# [WHAT THE TASK ASKS]
Your answer should hold exactly the lines below from the line with "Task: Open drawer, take" through the line with "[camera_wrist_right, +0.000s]", both included, and no pictures at all.
══ INFORMATION SUPPLIED ══
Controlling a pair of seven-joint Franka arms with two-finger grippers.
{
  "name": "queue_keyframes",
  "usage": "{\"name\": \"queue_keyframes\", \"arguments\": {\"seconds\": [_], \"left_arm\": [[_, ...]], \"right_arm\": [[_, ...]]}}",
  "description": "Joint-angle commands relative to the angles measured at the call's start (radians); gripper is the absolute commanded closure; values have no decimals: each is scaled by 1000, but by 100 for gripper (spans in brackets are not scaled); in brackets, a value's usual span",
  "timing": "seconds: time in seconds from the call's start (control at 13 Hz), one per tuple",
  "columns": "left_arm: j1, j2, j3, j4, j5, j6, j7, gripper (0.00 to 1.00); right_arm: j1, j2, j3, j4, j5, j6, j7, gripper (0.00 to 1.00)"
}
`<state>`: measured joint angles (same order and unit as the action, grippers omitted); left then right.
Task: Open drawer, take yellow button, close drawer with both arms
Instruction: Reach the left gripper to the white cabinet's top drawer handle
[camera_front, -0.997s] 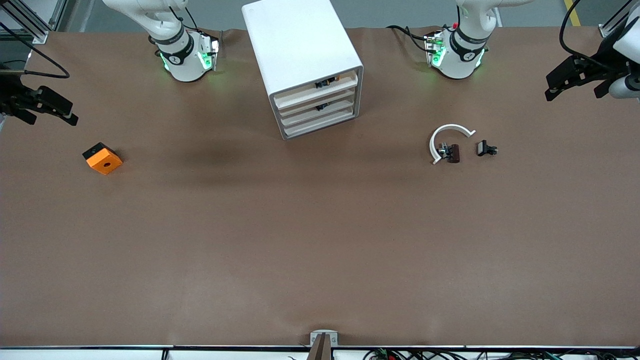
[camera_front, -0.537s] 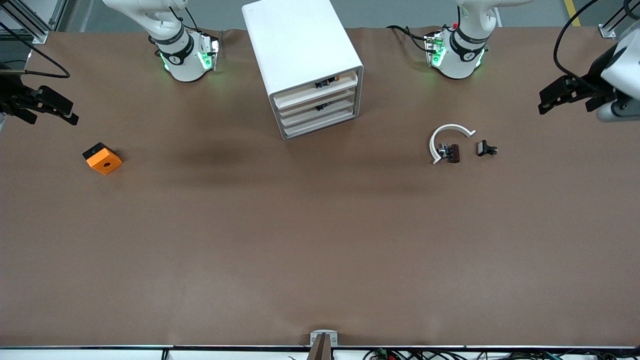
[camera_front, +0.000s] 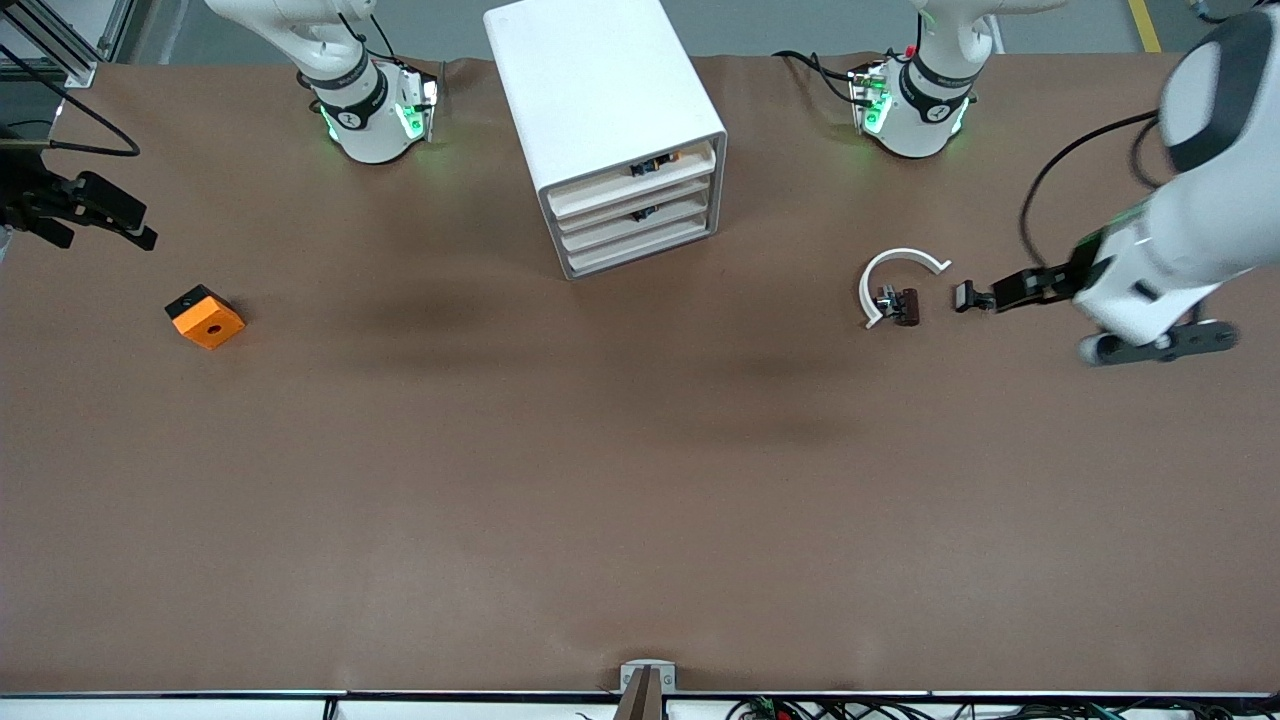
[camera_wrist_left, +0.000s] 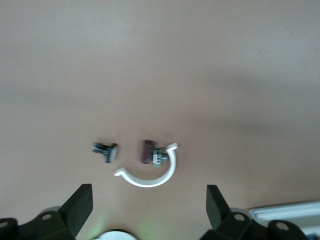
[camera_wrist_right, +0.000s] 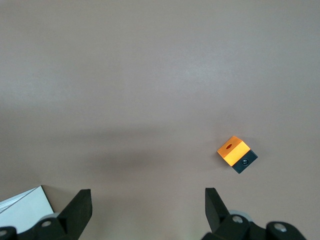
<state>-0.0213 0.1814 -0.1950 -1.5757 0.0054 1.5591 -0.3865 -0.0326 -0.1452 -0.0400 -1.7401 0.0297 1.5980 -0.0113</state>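
Observation:
The white cabinet (camera_front: 600, 90) stands between the two arm bases, with all its drawers pushed in. Its topmost drawer (camera_front: 630, 193) holds a small black and orange part, the button (camera_front: 668, 158), just visible above the front lip. My left gripper (camera_front: 1000, 293) (camera_wrist_left: 149, 200) is open and holds nothing. It hangs over the table beside a small black clip (camera_front: 968, 296) (camera_wrist_left: 107, 150). My right gripper (camera_front: 100, 238) (camera_wrist_right: 147, 202) is open and holds nothing too. It waits at the right arm's end of the table, above an orange square block (camera_front: 205, 316) (camera_wrist_right: 235, 151).
A white C-shaped ring (camera_front: 900, 254) (camera_wrist_left: 150, 181) lies beside the clip, with a dark brown part (camera_front: 907, 306) (camera_wrist_left: 146, 151) at its mouth. The second drawer shows a small black part (camera_front: 645, 212). A metal bracket (camera_front: 647, 675) sits at the table edge nearest the camera.
The left arm has swung in from its end of the table, and its gripper now reaches to the black clip. The right arm has barely moved. The drawers are unchanged.

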Motion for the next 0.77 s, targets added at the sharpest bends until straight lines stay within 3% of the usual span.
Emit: {"name": "queue_keyframes", "arguments": {"seconds": [0.0,0.54,0.69], "left_arm": [[-89,58,-7,-21,-7,47,-193,0],[-290,207,-11,-15,-11,108,-706,0],[-305,227,-11,-15,-92,108,-843,0]], "right_arm": [[-1,-17,0,-13,-8,-3,-10,0],[-3,-16,-1,-6,-8,-4,-10,0],[-4,-16,-1,-7,-8,-10,-9,0]]}}
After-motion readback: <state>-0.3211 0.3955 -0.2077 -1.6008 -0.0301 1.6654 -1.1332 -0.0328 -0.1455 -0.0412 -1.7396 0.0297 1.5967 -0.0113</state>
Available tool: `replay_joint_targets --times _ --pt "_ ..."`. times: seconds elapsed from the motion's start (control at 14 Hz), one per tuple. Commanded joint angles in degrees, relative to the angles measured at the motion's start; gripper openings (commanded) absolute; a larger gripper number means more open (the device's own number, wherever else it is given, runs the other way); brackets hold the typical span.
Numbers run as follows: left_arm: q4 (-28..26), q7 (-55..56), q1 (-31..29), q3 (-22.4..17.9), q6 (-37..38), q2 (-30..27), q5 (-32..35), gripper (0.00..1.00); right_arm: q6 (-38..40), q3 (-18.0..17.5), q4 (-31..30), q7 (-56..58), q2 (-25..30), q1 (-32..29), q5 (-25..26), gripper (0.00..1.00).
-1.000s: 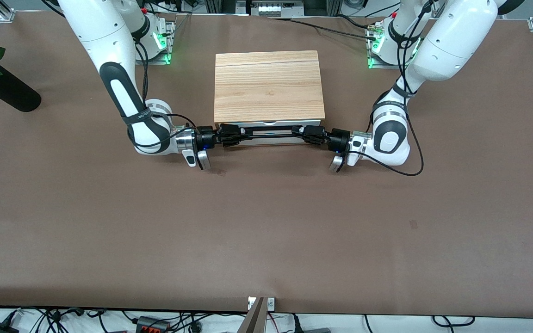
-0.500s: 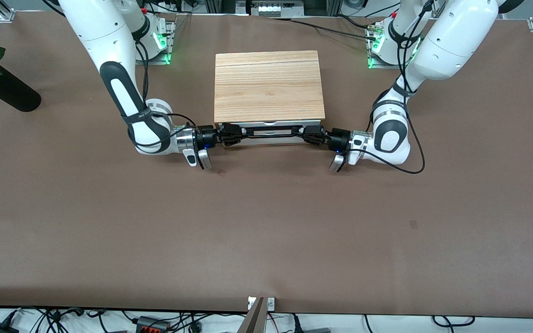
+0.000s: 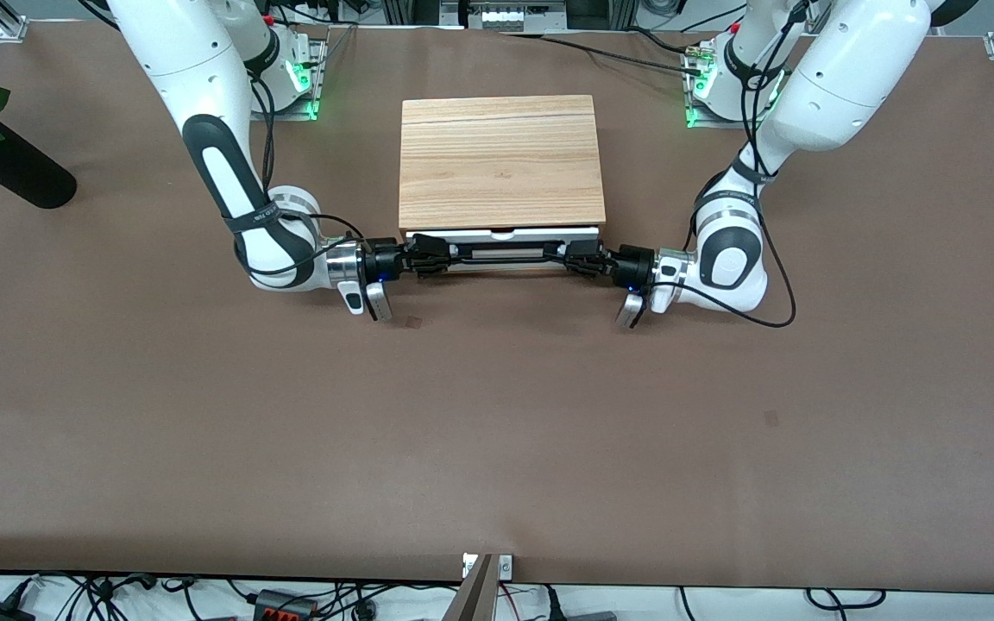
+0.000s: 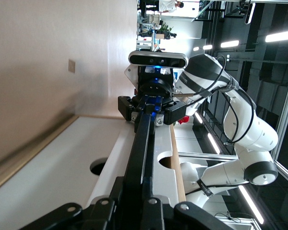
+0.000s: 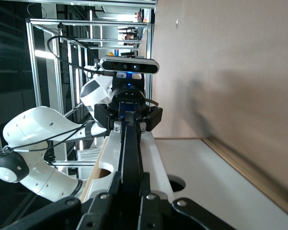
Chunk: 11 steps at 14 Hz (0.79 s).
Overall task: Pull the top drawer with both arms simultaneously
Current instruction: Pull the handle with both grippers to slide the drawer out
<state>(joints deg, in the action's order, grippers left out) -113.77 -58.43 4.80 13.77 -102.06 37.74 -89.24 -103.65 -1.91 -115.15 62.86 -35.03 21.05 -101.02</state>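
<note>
The top drawer (image 3: 540, 233) shows as a white strip with a small notch under the light-wood casing (image 3: 501, 155). It stands a little way out. Its black bar handle (image 3: 506, 247) runs between both grippers. My left gripper (image 3: 579, 256) is shut on the handle's end toward the left arm. My right gripper (image 3: 432, 254) is shut on the other end. In the left wrist view my left gripper (image 4: 134, 184) clamps the handle (image 4: 146, 143), with the right gripper (image 4: 151, 108) at its other end. In the right wrist view my right gripper (image 5: 131, 179) clamps the handle (image 5: 129, 148), facing the left gripper (image 5: 128, 115).
A black vase with a red rose (image 3: 9, 168) lies at the right arm's end of the table. A second white drawer front (image 4: 62, 167) sits below the top one. Cables hang from both wrists. Brown table (image 3: 497, 431) stretches toward the camera.
Both grippers have moved slightly toward the front camera with the handle. The white drawer front has come out a little from the casing.
</note>
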Motion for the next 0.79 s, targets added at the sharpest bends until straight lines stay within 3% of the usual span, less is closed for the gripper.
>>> replay_joint_targets --times 0.0,0.29,0.71 --pt "7.5 2.9 -0.6 -0.6 0.2 3.6 -2.6 0.10 1.0 0.0 3.8 0.4 -1.9 -1.1 -0.1 0.12" --pt "13.6 5.4 -0.7 -1.0 -1.2 6.2 -2.4 0.10 1.0 0.1 11.4 -0.9 -7.0 -2.3 -0.1 0.12" --pt "20.7 7.9 -0.7 -2.1 -1.7 10.6 -2.3 0.10 0.5 0.3 18.2 -4.3 -10.8 -3.0 0.3 0.13"
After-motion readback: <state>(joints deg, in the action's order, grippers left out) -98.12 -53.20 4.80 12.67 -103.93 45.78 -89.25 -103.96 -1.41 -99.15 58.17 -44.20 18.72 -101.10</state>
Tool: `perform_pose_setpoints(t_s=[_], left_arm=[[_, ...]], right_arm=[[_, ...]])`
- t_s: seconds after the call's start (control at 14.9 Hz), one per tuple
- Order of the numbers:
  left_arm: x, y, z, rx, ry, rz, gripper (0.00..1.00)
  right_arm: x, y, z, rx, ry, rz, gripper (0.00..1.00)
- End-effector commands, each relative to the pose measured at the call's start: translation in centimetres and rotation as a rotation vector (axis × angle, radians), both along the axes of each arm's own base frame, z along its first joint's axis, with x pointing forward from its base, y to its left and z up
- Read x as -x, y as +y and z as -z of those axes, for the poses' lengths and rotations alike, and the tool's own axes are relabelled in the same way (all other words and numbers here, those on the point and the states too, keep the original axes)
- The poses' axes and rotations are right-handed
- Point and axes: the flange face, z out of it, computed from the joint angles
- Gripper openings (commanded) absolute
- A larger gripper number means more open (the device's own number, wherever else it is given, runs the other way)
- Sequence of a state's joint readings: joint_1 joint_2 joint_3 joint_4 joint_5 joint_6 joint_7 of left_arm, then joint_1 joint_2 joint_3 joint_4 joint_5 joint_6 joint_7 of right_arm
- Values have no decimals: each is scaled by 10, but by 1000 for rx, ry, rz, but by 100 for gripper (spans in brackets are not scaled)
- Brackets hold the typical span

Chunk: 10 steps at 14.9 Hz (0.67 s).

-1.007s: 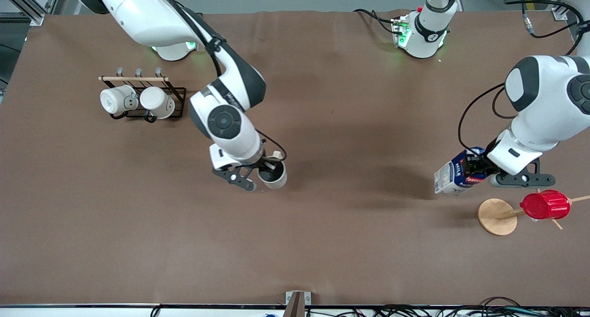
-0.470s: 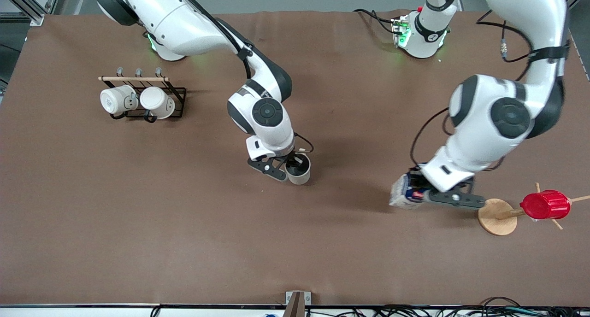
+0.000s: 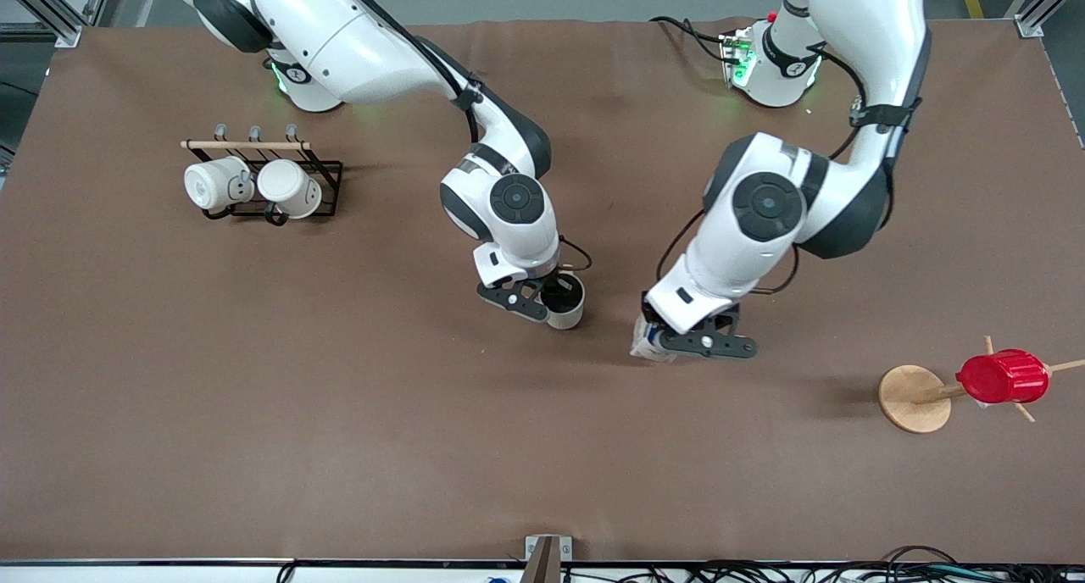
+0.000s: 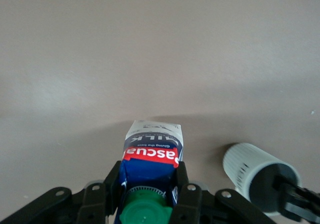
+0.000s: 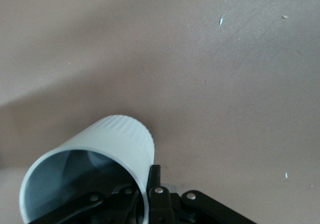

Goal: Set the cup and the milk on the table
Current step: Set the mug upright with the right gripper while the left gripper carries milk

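Observation:
The off-white cup (image 3: 570, 306) is near the middle of the brown table (image 3: 339, 413), its dark inside facing up. My right gripper (image 3: 551, 299) is shut on its rim, one finger inside and one finger (image 5: 154, 181) outside the ribbed wall of the cup (image 5: 107, 149). Beside it, toward the left arm's end, my left gripper (image 3: 671, 339) is shut on the milk (image 3: 644, 347), low over the table. In the left wrist view the blue carton (image 4: 152, 154) with its red label and green cap sits between the fingers (image 4: 181, 179), and the cup (image 4: 250, 171) shows close by.
A black wire rack (image 3: 326, 180) with two plain white mugs (image 3: 254, 186) stands toward the right arm's end. A wooden peg stand (image 3: 914, 398) carrying a red ribbed cup (image 3: 1003, 377) stands toward the left arm's end, nearer the front camera.
Both arms have swung toward the table's middle. The left gripper carried the milk away from the wooden stand, and the right gripper carried the cup toward it; the two now sit close together.

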<state>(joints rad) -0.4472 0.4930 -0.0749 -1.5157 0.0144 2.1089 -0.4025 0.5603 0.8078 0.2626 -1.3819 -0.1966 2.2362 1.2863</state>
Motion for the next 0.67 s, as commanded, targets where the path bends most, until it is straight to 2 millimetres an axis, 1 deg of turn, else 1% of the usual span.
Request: perform_pose_setpoints(t_s=[0.0,0.07,0.13,0.2,0.34,0.4,0.47,0.54,0.6], left_arm=[[7,-18,-1,-15,9,-27,1],[10,-24,6,-19,20,-47,1],[12,-28,9,-19,24,-64,1],[14,-34,13,-19,29,-78,1],[20,-44,21,-23,40,-94,1],[22,-49,27,-24,49,-110,1],[26,-56,30,-24,53,-125,1],[27,-57,36,-29,61,-142,1],[29,-61,39,-28,66,-161,1]], right_arm=[[-2,2,-3,4,-23,9,79],[-3,1,-4,5,-23,9,92],[-3,1,-5,8,-27,6,100],[-6,-2,-11,12,-30,10,100],[-17,-18,-39,15,-43,22,100],[-27,-36,-57,49,-31,27,100],[-34,-56,-84,74,-27,5,100],[-41,-78,-105,103,-14,-17,100],[-54,-111,-130,130,-6,-30,100]])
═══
# [WRITTEN REPLY]
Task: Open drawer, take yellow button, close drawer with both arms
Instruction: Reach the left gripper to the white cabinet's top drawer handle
[camera_front, -0.997s] 
[camera_front, -0.537s] 
[camera_front, +0.000s] 
[camera_wrist_left, +0.000s] 
[camera_wrist_right, +0.000s] 

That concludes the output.